‘Dulhe Raja’ costs Rs 1.10 lakh. “I spend Rs 125 per day on his expenses. I won’t sell him for anything less than that,” said Mohammad Irfan, who has brought up ‘Dulhe Raja’ the goat to be the envy of goat sellers whom have come to Delhi from different parts of Uttar Pradesh and Rajasthan.
They gather here before the Muslim festival of Eid-ul-Azha or Bakra Eid, as it is commonly known.
Irfan said his goat has been on a diet of chickpeas, milk, almonds and Gular leaves ever since he was a kid.
“Every day he drinks one and a half litres of milk and consumes one and a half kilos of chana.
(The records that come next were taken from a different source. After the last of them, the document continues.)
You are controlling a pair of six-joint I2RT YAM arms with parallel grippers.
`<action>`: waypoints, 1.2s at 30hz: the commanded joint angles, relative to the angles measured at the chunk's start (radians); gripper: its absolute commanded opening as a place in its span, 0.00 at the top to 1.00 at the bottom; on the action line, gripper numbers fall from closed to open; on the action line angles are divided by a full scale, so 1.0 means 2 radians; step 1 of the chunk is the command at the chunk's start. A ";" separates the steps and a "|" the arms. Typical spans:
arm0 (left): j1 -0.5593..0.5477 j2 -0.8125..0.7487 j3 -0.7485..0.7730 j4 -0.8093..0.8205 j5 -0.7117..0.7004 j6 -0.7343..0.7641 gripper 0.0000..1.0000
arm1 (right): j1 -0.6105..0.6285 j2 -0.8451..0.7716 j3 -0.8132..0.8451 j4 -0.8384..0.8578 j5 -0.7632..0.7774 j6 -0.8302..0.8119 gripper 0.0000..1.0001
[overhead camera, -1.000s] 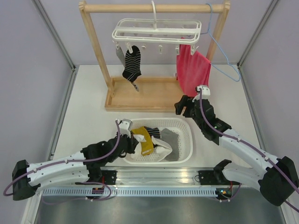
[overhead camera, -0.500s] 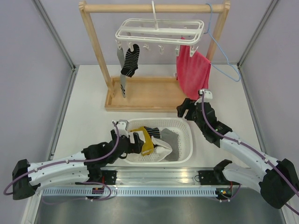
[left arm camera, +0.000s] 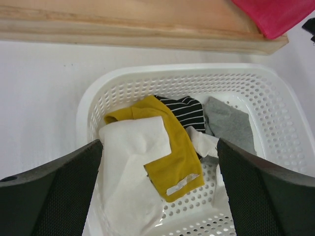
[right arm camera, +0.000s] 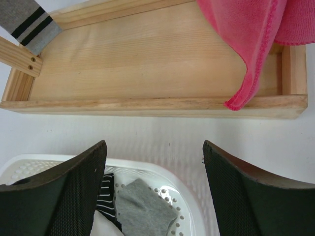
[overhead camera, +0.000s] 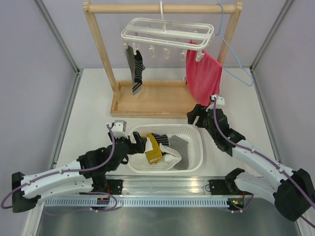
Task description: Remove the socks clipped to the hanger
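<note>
1. The left gripper (overhead camera: 141, 144) is spread wide and holds nothing. Its fingers (left arm camera: 54, 191) hang over the near left part of the white basket (left arm camera: 87, 115).
2. Between those fingers a white sock (left arm camera: 130, 167), a mustard sock (left arm camera: 174, 157) and a striped sock (left arm camera: 184, 110) lie loose in the basket. A grey sock (left arm camera: 229, 125) lies nearer the right finger.
3. Well beyond the left fingers, a hanging grey sock (overhead camera: 137, 89) with dark cuff stripes and a hanging striped sock (overhead camera: 139, 65) are clipped at the left end of the white hanger (overhead camera: 167, 30).
4. The right gripper (overhead camera: 193, 114) is also spread and empty, and its fingers (right arm camera: 246, 196) hover above the basket's far rim.
5. The wooden tray (right arm camera: 147, 59) lies just ahead of the right fingers. The hanging grey sock's cuff shows beyond the left one.
6. The red towel (right arm camera: 251, 34) droops to the tray ahead of the right finger.
</note>
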 commanded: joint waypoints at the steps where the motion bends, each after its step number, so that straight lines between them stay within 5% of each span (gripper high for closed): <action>1: -0.002 0.014 0.037 0.013 -0.029 0.052 0.00 | -0.004 -0.005 -0.003 0.021 -0.007 0.005 0.17; 5: 0.003 0.016 0.062 0.034 -0.085 0.099 0.00 | -0.006 -0.007 -0.007 0.025 -0.010 0.005 0.17; 10: 0.046 0.023 0.095 0.138 -0.059 0.204 0.00 | -0.010 -0.011 -0.010 0.028 -0.017 0.005 0.17; 17: 0.229 0.089 0.167 0.166 0.165 0.206 0.00 | -0.023 -0.022 -0.020 0.032 -0.030 0.004 0.17; 22: 0.266 0.193 0.233 0.205 0.258 0.200 0.00 | -0.041 -0.029 -0.030 0.037 -0.047 0.002 0.17; 36: 0.290 0.377 0.378 0.257 0.188 0.256 0.00 | -0.080 -0.034 -0.043 0.078 -0.117 0.011 0.16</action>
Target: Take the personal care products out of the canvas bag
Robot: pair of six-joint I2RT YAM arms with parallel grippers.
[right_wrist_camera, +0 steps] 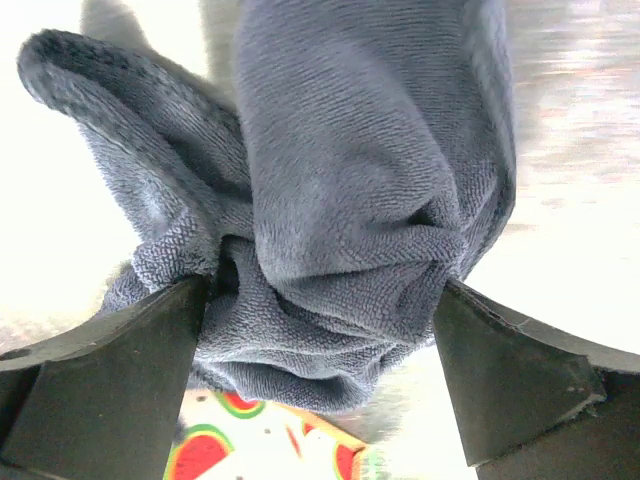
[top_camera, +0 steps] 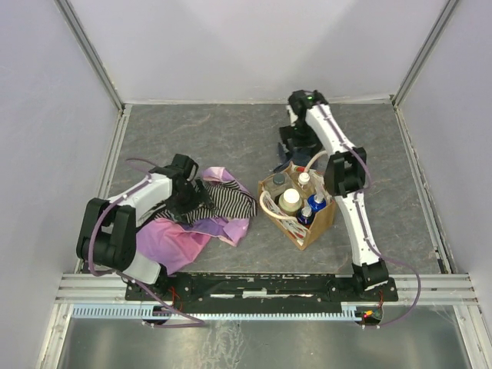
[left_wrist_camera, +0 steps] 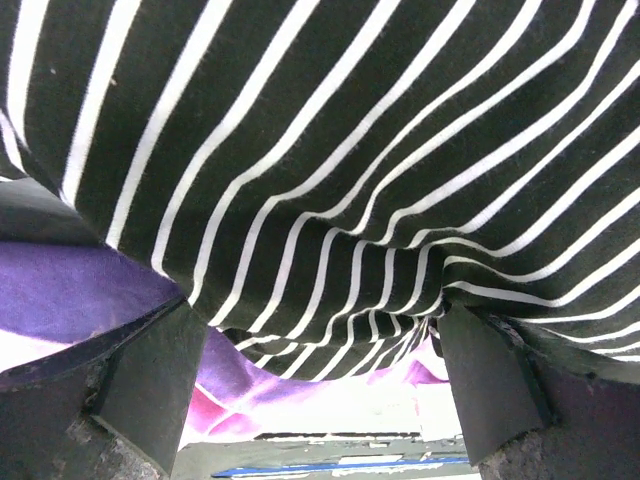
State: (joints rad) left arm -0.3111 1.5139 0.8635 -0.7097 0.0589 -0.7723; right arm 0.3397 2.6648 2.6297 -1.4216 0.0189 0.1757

He is bathed twice a week and then given an oil massage,” he said.
Cuddled on all sides by his brethren of all colours — white, black, brown and even spotted, resting under a faded white tent warmed by morning light, ‘Dulhe Raja’ is the most expensive goat in Old Delhi’s ‘Bakra Mandi’ (goat market).
But what exactly makes this goat the best amongst all goats in Bakra Mandi, and possibly in all of Delhi?
“Nayi umar aur meat zyada (He’s young with lots of meat on him),” said Irfan of his 15-month-old goat weighing 130 kg.
For many Muslims, Bakra Eid is not just about a religious sacrifice, but an opportunity to “contribute to the lives of others,” said Professor Ghazanfar Zaidi, Dean of Faculty of Fine Arts at Jamia Millia Islamia, New Delhi.
“If, for instance, somebody is unable to pay the college fees, then we can help them out — this sort of sacrifice is what the spirit of Bakra Eid is about.”